Exercise: Nothing in the listing may change. Repeat all of it.
== Given records ==
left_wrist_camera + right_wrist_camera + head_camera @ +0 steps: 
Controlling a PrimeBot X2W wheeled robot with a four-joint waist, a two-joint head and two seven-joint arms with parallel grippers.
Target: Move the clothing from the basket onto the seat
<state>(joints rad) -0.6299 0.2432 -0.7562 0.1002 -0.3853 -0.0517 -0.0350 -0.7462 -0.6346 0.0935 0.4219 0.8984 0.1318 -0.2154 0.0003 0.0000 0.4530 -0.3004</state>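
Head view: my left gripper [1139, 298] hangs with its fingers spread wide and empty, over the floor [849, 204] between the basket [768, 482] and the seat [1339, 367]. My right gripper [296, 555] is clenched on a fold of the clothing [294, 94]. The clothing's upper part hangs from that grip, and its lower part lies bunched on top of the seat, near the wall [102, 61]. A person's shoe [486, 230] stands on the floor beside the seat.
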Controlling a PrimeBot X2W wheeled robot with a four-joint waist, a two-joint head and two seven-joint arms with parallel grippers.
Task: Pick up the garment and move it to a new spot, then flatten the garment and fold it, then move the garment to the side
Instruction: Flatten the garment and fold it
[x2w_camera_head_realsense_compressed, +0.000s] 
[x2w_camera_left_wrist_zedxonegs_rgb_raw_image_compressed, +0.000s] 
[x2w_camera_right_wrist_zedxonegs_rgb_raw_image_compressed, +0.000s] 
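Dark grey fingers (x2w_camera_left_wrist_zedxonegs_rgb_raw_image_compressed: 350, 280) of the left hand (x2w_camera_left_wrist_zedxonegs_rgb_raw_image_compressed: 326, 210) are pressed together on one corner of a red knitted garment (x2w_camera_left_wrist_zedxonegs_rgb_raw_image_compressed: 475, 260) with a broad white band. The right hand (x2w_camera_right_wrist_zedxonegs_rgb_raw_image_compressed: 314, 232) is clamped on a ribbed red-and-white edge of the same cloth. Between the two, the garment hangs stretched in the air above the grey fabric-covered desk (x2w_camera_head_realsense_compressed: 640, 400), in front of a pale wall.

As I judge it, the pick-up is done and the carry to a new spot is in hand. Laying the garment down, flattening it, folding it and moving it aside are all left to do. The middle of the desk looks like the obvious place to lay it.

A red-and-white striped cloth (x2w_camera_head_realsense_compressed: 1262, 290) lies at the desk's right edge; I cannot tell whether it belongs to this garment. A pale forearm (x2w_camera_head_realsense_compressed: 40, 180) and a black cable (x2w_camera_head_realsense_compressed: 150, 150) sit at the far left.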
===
Answer section:
left_wrist_camera + right_wrist_camera + head_camera @ +0 steps: 
Controlling a PrimeBot X2W wheeled robot with a four-joint waist, a two-joint head and two seven-joint arms with parallel grippers.
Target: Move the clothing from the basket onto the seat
<state>(joints rad) -0.6299 0.2432 -0.7562 0.1002 -0.3853 -0.0517 -0.0350 -0.7462 -0.6346 0.0935 0.4219 0.8984 0.1318 -0.2154 0.0003 0.0000 0.4530 -0.3004</state>
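Head view: my left gripper [1139, 298] hangs with its fingers spread wide and empty, over the floor [849, 204] between the basket [768, 482] and the seat [1339, 367]. My right gripper [296, 555] is clenched on a fold of the clothing [294, 94]. The clothing's upper part hangs from that grip, and its lower part lies bunched on top of the seat, near the wall [102, 61]. A person's shoe [486, 230] stands on the floor beside the seat.
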Controlling a PrimeBot X2W wheeled robot with a four-joint waist, a two-joint head and two seven-joint arms with parallel grippers.
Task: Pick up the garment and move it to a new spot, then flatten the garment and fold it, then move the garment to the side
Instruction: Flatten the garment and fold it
[x2w_camera_head_realsense_compressed, +0.000s] 
[x2w_camera_left_wrist_zedxonegs_rgb_raw_image_compressed, +0.000s] 
[x2w_camera_right_wrist_zedxonegs_rgb_raw_image_compressed, +0.000s] 
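Dark grey fingers (x2w_camera_left_wrist_zedxonegs_rgb_raw_image_compressed: 350, 280) of the left hand (x2w_camera_left_wrist_zedxonegs_rgb_raw_image_compressed: 326, 210) are pressed together on one corner of a red knitted garment (x2w_camera_left_wrist_zedxonegs_rgb_raw_image_compressed: 475, 260) with a broad white band. The right hand (x2w_camera_right_wrist_zedxonegs_rgb_raw_image_compressed: 314, 232) is clamped on a ribbed red-and-white edge of the same cloth. Between the two, the garment hangs stretched in the air above the grey fabric-covered desk (x2w_camera_head_realsense_compressed: 640, 400), in front of a pale wall.

As I judge it, the pick-up is done and the carry to a new spot is in hand. Laying the garment down, flattening it, folding it and moving it aside are all left to do. The middle of the desk looks like the obvious place to lay it.

A red-and-white striped cloth (x2w_camera_head_realsense_compressed: 1262, 290) lies at the desk's right edge; I cannot tell whether it belongs to this garment. A pale forearm (x2w_camera_head_realsense_compressed: 40, 180) and a black cable (x2w_camera_head_realsense_compressed: 150, 150) sit at the far left.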

This output has been written out in full.